Monday, January 28, 2008
Was that it?
After the rallies on Wednesday and Thursday, along with the revelation that the earlier meltdown was rogue trader-related, markets were perhaps justified in expecting an extension of the snapback in risk assets (though some, like the Turkish lira, had already recouped 70% of their losses.) After Friday's steady selling into the close, traders can now ask themselves "was that it"?
Certainly last Wednesday, Macro Man had targeted 1360 on the S&P 500 as a possible retracement target. Well, we got there, Macro Man cut some of his short risk, and then we turned back down. Could that really have been all there was to the rally?
Well, clearly it's possible; after all, the move to Friday's 1368 high fulfilled a number of retracement criteria. As noted above, it was an attempt to recapture the erstwhile support level, which was rejected. It was almost exactly a 38.2% retracement of the move down from the mid-December high. And it bounced neatly off of the downtrend line off of that mid-Dec high around 1500. All in all, it looks like a classic corrective pattern.
Paul Kedrosky did an interesting little study on intraday bounces last week, following on from Wednesday's sharp reversal. What struck Macro Man about the study was not the conclusion, which was pretty ambivalent, but the data itself. As far as Macro Man could make out, 8 of the 10 largest intraday spikes in the Dow occurred during what could be termed bear markets. The other two, in 1987 and 1997, occured during times of extreme financial market stress (The '87 crash and the Asian crisis, respectively.) While Wednesday's spike didn't make the top 10 list of percentage intraday moves, it was still pretty impressive. And judging by the weight of history, these types of moves occur during secular bear, rather than bull, markets.
Unfortunately for many hedge fund investors, their managers may not be positioned for such a development. The Sunday Times published a by-now well-circulated article alluding to signs of stress in the European hedge fund community. Macro Man decided to investigate, and ran a broader version of the correlation study he did a few days ago. He ran rolling correlations on the SPX and the HFR NAV indices for global macro, equity, market neutral, and market directional hedge fund strategies. (Note: he regressed price, rather that daily returns, to filter out any reporting lags. Using daily returns, the correlation signs are identical, albeit with smaller absolute values.)

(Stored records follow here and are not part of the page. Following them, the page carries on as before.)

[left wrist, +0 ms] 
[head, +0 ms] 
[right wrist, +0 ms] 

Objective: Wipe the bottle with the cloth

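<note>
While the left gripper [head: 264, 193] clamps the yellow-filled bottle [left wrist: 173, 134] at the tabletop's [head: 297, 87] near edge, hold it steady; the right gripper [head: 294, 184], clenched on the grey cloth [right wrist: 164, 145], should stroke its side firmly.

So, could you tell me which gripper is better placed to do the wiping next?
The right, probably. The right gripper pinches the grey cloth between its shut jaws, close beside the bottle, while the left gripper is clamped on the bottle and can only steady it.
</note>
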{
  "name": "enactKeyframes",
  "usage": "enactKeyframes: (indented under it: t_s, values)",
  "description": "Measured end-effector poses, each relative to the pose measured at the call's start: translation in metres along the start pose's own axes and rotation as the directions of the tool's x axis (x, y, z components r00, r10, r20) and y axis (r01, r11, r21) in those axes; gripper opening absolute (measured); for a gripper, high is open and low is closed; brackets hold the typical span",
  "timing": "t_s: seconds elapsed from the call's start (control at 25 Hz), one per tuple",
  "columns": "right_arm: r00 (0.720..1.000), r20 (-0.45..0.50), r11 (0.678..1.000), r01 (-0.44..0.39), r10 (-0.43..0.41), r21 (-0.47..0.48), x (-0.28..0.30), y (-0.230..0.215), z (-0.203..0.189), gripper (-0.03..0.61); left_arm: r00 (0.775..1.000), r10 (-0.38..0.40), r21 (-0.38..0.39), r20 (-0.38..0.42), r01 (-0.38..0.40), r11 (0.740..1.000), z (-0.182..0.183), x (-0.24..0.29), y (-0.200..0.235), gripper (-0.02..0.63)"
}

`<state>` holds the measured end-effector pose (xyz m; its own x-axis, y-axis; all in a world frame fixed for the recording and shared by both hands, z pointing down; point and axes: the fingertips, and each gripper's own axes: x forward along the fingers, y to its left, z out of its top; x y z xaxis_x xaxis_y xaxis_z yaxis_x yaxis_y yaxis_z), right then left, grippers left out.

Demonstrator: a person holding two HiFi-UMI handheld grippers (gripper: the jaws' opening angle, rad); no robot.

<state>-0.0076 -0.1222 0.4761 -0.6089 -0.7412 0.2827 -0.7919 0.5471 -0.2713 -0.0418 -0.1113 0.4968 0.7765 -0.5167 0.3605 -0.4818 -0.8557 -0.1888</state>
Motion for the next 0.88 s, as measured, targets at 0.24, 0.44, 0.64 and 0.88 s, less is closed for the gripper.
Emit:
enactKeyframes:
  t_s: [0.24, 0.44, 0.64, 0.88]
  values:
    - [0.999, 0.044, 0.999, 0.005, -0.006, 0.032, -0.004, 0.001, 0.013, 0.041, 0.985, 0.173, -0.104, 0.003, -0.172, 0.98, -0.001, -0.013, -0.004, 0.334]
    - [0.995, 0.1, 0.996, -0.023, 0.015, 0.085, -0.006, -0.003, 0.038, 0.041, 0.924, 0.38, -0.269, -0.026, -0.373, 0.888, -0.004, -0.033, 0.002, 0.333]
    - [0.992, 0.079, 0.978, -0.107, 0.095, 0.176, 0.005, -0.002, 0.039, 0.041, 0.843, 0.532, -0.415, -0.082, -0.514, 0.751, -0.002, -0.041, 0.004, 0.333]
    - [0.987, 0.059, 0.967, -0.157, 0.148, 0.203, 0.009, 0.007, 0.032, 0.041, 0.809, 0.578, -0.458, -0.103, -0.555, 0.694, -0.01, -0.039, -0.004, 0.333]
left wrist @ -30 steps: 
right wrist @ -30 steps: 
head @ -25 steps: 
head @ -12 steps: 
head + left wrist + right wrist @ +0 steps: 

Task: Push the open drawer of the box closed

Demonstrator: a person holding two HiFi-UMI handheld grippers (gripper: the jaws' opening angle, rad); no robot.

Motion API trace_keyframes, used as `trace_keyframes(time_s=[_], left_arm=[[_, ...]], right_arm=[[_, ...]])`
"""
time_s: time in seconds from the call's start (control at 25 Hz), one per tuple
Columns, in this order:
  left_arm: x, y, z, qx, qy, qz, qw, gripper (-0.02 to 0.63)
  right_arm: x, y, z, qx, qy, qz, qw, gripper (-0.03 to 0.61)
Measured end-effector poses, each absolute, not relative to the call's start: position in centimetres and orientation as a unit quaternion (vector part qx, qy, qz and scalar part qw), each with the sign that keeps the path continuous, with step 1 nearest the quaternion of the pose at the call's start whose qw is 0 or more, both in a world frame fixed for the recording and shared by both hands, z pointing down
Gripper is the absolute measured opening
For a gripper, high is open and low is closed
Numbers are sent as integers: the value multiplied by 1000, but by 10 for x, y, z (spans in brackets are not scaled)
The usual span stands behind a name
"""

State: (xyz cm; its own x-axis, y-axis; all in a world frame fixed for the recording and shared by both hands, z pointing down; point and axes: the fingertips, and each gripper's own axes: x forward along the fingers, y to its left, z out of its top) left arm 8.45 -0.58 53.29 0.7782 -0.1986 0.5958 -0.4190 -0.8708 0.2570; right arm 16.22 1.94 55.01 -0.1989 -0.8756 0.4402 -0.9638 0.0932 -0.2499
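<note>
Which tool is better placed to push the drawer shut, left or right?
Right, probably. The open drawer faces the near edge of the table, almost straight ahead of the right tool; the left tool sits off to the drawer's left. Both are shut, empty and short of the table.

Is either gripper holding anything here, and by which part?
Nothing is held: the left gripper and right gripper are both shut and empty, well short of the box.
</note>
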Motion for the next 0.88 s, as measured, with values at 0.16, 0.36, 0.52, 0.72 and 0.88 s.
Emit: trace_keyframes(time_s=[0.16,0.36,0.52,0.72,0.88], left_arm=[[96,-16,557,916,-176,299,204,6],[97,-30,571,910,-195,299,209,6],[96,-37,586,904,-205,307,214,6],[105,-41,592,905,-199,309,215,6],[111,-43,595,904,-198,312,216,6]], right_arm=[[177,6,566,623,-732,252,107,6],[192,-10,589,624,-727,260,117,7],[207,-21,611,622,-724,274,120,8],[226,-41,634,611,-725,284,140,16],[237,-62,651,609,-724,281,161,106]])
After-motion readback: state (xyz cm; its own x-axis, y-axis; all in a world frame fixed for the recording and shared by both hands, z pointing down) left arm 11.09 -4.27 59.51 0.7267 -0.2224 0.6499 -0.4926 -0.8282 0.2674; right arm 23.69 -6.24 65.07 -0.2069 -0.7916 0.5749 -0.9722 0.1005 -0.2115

The chart makes ugly viewing for equity hedge fund investors, and not just because of the garish Excel 2007 colours. (As an aside, can someone please explain why MSFT decided to radically change Excel, making it more difficult to copy forumlae and to format charts? Why change a tried and tested winner? Can somone say "New Coke"? Macro Man likes Vista but hates the new version of Office.)
All three categories of equity hedge fund are displaying a high degree of correlation with the SPX- including the so-called "market neutral" funds. Perhaps this is the real reason the market failed on Friday; funds are long and oh-so-wrong, and looking for any opportunity to trim their long positions. If that's the case, then bounces may well be short lived until we see equity funds with a short(er) exposure to market beta, in which case rallies will be the pain trade.
And given what we've seen so far in 2008, wagering on the pain trade seems like the only safe bet in town.